TASK REQUIREMENTS: In the listing below, print exactly the lines between the line holding "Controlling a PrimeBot" and the line holding "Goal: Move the", inclusive, and no more.

──────── INPUT MATERIAL

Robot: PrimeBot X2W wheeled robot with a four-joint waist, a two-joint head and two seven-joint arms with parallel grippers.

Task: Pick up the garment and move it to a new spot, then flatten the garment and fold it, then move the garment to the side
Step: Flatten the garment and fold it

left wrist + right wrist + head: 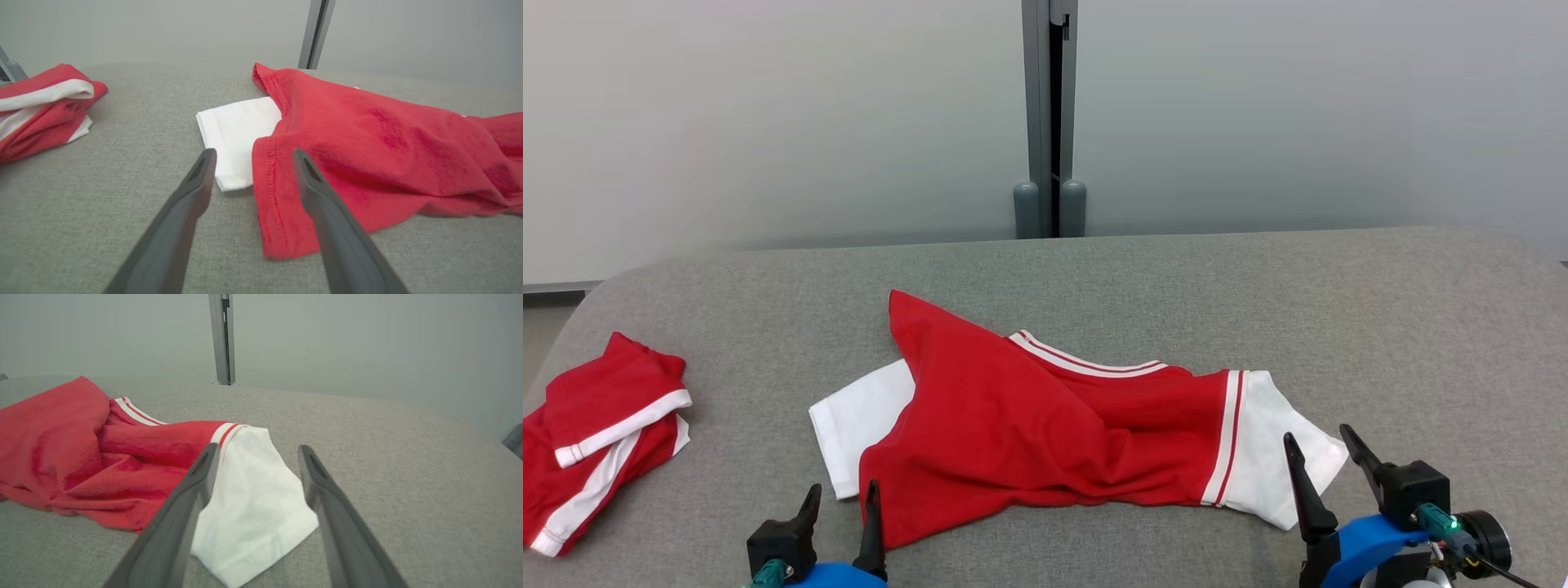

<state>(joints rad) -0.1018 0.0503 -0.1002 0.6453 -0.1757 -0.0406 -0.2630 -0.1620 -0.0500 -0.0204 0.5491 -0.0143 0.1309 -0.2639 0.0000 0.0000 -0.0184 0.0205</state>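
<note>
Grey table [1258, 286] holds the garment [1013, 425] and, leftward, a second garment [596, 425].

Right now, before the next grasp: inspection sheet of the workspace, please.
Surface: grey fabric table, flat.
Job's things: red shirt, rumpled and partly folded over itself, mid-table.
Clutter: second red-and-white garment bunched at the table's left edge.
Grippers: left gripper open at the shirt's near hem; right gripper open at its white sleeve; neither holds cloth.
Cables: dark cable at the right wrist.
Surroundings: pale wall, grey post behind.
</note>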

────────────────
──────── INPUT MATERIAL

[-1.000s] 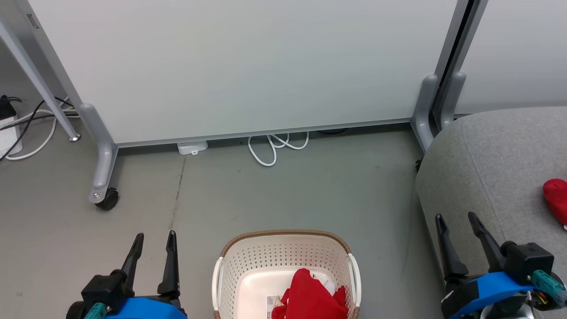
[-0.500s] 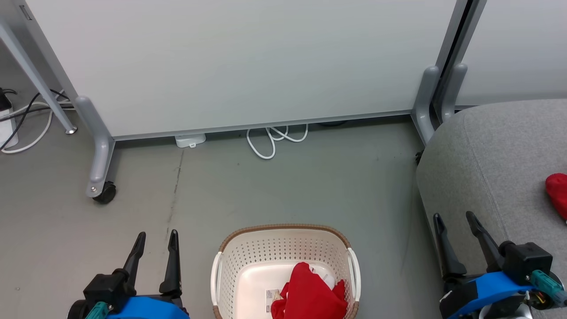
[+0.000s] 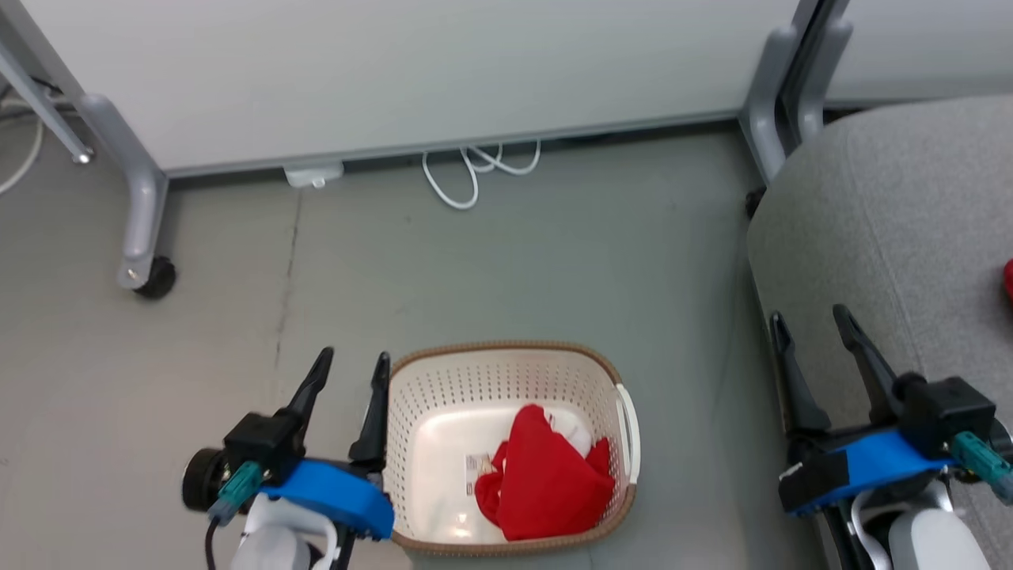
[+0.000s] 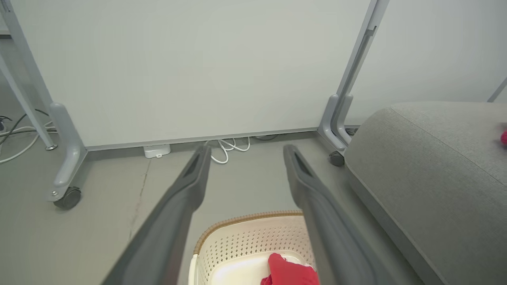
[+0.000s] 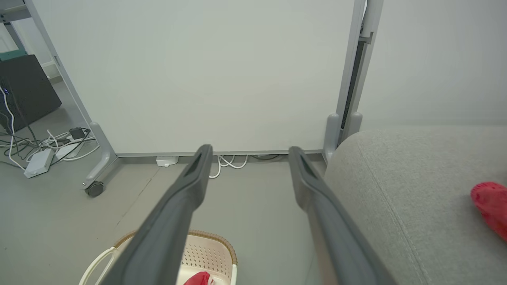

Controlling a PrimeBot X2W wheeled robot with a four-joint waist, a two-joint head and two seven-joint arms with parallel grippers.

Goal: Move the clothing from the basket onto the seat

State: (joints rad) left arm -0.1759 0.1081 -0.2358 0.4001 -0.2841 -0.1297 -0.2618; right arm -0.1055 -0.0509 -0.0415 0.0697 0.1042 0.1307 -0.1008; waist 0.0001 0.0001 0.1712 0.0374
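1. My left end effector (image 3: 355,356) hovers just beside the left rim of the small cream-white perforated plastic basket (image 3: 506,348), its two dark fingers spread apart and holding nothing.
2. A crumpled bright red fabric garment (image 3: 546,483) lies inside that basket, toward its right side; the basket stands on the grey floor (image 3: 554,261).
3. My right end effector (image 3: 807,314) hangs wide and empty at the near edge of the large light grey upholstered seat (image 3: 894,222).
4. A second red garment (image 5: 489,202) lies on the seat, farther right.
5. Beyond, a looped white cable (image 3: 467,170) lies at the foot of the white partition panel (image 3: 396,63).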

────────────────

TASK OUTPUT:
Controlling a PrimeBot X2W wheeled robot with a four-joint waist, a two-joint head and two seven-joint arms with parallel grippers.

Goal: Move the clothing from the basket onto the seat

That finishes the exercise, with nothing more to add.